## EXERCISE REQUIREMENTS
A faithful copy of the listing below is needed, one that contains no pictures.

## DATA EXCERPT
=======
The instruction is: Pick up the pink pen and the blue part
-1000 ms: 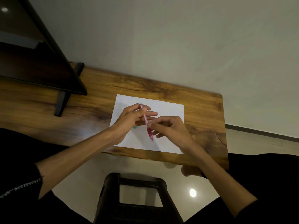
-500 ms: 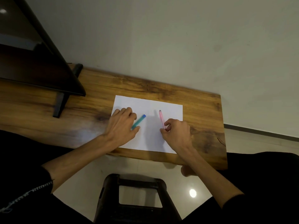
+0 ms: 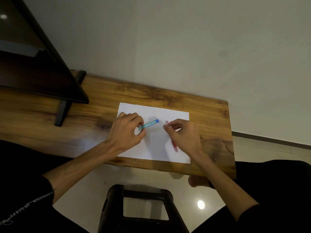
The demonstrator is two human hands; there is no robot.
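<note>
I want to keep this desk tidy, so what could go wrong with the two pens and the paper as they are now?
1. The white sheet reaches almost to the near edge of the wooden table; a nudge from either wrist could push it over the edge.
2. The right hand holds the pink pen near that same edge; if it slipped free, it might roll to the floor.
3. The left hand pinches only the end of the teal pen, so it may tip out.

Two pens (one teal pen (image 3: 149, 123), one pink pen (image 3: 174, 145)), one paper sheet (image 3: 156, 145), two hands
</note>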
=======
## RESULT
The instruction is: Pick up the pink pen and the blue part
-1000 ms: 
-500 ms: 
+0 ms: 
The demonstrator is two human hands; there is no robot.
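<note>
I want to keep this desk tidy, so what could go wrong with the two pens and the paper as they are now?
1. The white sheet reaches almost to the near edge of the wooden table; a nudge from either wrist could push it over the edge.
2. The right hand holds the pink pen near that same edge; if it slipped free, it might roll to the floor.
3. The left hand pinches only the end of the teal pen, so it may tip out.

Two pens (one teal pen (image 3: 149, 123), one pink pen (image 3: 174, 145)), one paper sheet (image 3: 156, 145), two hands
</note>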

There's nothing else to the answer.